Heterogeneous Graph Neural Networks for Multi-label Text Classification
- URL: http://arxiv.org/abs/2103.14620v1
- Date: Fri, 26 Mar 2021 17:33:31 GMT
- Title: Heterogeneous Graph Neural Networks for Multi-label Text Classification
- Authors: Irene Li, Tianxiao Li, Yixin Li, Ruihai Dong, and Toyotaro Suzumura
- Abstract summary: Multi-label text classification (MLTC) is an attractive and challenging task in natural language processing (NLP)
We propose a heterogeneous graph convolutional network model to solve the MLTC problem by modeling tokens and labels as nodes in a heterogeneous graph.

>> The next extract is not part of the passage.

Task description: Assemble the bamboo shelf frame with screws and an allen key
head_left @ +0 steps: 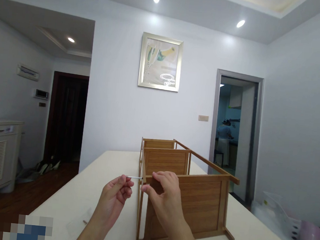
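The left hand (pixel 115 195) pinches a thin rod (pixel 134 177), its tip at the shelf's (pixel 187 202) left post. The right hand (pixel 166 196) curls, thumb and fingers parted, at that post's corner. The shelf lies mid-table (pixel 85 188), toward the near edge.

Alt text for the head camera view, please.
Left hand holds a thin silvery rod, tip at the upper near-left corner of a wooden shelf unit on a pale table; the right hand is at that corner.
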`<state>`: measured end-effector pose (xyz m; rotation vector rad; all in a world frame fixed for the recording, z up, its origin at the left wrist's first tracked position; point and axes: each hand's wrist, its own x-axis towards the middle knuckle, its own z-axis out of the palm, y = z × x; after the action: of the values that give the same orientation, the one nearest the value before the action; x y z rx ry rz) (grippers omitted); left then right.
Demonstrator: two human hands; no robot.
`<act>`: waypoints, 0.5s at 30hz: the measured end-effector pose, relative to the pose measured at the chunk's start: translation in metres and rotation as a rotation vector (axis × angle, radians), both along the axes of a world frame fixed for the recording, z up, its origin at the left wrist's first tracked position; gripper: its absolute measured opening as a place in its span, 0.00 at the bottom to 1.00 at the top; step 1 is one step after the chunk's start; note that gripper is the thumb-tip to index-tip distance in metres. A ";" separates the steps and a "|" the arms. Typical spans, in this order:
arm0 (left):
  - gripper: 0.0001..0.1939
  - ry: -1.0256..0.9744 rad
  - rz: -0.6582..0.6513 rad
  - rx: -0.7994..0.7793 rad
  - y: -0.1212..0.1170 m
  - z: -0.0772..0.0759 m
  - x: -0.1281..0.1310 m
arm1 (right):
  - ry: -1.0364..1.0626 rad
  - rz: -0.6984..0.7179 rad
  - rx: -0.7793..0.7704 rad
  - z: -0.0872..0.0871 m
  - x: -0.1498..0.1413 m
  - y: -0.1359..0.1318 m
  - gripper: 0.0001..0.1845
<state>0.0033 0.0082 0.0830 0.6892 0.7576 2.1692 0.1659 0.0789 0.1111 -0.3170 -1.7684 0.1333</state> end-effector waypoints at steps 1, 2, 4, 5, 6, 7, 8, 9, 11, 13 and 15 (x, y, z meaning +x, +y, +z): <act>0.18 -0.018 0.020 0.002 0.000 0.000 -0.002 | 0.017 -0.004 0.016 -0.002 -0.005 0.000 0.14; 0.18 -0.033 0.040 0.006 -0.001 0.000 -0.004 | 0.033 -0.008 0.035 -0.005 -0.010 0.000 0.13; 0.17 -0.045 0.066 0.013 -0.001 0.001 -0.006 | 0.063 -0.019 0.078 -0.010 -0.018 0.000 0.12; 0.16 -0.045 0.073 0.015 -0.001 0.001 -0.007 | 0.077 -0.026 0.098 -0.012 -0.021 0.001 0.12; 0.16 -0.042 0.075 0.016 -0.001 0.001 -0.008 | 0.086 -0.034 0.114 -0.014 -0.023 0.001 0.12; 0.15 -0.037 0.074 0.015 -0.001 0.002 -0.008 | 0.092 -0.041 0.124 -0.015 -0.024 0.002 0.12; 0.15 -0.029 0.072 0.015 -0.001 0.002 -0.009 | 0.096 -0.046 0.130 -0.016 -0.024 0.003 0.12; 0.15 -0.020 0.069 0.015 -0.001 0.002 -0.009 | 0.096 -0.050 0.133 -0.017 -0.024 0.003 0.12; 0.15 -0.002 0.062 0.017 -0.001 0.001 -0.009 | 0.094 -0.057 0.137 -0.017 -0.024 0.004 0.12; 0.15 0.014 0.057 0.023 -0.002 0.000 -0.010 | 0.092 -0.064 0.148 -0.016 -0.023 0.004 0.12; 0.14 0.031 0.049 0.028 -0.002 -0.001 -0.011 | 0.084 -0.063 0.154 -0.016 -0.023 0.004 0.12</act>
<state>-0.0075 0.0058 0.0819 0.7267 0.7692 2.2219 0.1425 0.0830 0.0951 -0.2519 -1.6728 -0.0338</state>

We evaluate our method on three real-world datasets and the experimental results show that it achieves significant improvements and outperforms state-of-the-art comparison methods.
- Score: 5.290920289670573
- License: http://creativecommons.org/publicdomain/zero/1.0/
- Abstract: Multi-label text classification (MLTC) is an attractive and challenging task
in natural language processing (NLP). Compared with single-label text
classification, MLTC has a wider range of applications in practice. In this
paper, we propose a heterogeneous graph convolutional network model to solve
the MLTC problem by modeling tokens and labels as nodes in a heterogeneous
graph. In this way, we are able to take into account multiple relationships
including token-level relationships. Besides, the model allows a good
explainability as the token-label edges are exposed. We evaluate our method on
three real-world datasets and the experimental results show that it achieves
significant improvements and outperforms state-of-the-art comparison methods.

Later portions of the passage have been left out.